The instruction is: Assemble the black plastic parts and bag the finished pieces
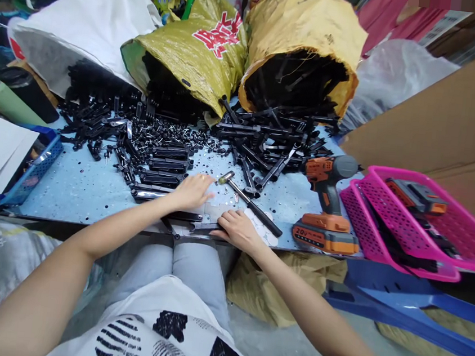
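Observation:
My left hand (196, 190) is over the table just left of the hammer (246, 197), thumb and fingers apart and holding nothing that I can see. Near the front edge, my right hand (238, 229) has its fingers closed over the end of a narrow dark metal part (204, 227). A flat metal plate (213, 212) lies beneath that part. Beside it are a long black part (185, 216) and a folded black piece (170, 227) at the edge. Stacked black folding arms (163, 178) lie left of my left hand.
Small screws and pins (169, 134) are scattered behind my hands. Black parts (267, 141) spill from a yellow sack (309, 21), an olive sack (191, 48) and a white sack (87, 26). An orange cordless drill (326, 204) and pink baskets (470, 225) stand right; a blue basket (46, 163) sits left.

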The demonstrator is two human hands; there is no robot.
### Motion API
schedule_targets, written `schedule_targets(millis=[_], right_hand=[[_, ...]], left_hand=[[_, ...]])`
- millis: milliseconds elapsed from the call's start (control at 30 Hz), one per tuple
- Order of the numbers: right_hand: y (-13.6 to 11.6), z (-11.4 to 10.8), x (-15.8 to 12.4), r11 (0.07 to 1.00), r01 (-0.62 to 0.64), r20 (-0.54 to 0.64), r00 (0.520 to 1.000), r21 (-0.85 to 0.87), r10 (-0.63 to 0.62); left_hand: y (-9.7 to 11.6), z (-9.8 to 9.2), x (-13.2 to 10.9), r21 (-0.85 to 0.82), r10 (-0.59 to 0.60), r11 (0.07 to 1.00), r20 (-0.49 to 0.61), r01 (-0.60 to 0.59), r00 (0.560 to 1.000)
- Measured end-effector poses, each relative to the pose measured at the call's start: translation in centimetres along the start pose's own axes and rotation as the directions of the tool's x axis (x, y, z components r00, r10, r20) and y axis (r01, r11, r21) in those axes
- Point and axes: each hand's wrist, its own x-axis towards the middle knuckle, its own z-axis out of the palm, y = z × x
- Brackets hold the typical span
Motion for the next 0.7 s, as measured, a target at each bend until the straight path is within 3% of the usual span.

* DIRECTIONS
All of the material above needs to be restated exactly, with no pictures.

* RESULT FOR THIS EXERCISE
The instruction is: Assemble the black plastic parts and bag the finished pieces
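Observation:
My left hand (196, 190) is over the table just left of the hammer (246, 197), thumb and fingers apart and holding nothing that I can see. Near the front edge, my right hand (238, 229) has its fingers closed over the end of a narrow dark metal part (204, 227). A flat metal plate (213, 212) lies beneath that part. Beside it are a long black part (185, 216) and a folded black piece (170, 227) at the edge. Stacked black folding arms (163, 178) lie left of my left hand.
Small screws and pins (169, 134) are scattered behind my hands. Black parts (267, 141) spill from a yellow sack (309, 21), an olive sack (191, 48) and a white sack (87, 26). An orange cordless drill (326, 204) and pink baskets (470, 225) stand right; a blue basket (46, 163) sits left.
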
The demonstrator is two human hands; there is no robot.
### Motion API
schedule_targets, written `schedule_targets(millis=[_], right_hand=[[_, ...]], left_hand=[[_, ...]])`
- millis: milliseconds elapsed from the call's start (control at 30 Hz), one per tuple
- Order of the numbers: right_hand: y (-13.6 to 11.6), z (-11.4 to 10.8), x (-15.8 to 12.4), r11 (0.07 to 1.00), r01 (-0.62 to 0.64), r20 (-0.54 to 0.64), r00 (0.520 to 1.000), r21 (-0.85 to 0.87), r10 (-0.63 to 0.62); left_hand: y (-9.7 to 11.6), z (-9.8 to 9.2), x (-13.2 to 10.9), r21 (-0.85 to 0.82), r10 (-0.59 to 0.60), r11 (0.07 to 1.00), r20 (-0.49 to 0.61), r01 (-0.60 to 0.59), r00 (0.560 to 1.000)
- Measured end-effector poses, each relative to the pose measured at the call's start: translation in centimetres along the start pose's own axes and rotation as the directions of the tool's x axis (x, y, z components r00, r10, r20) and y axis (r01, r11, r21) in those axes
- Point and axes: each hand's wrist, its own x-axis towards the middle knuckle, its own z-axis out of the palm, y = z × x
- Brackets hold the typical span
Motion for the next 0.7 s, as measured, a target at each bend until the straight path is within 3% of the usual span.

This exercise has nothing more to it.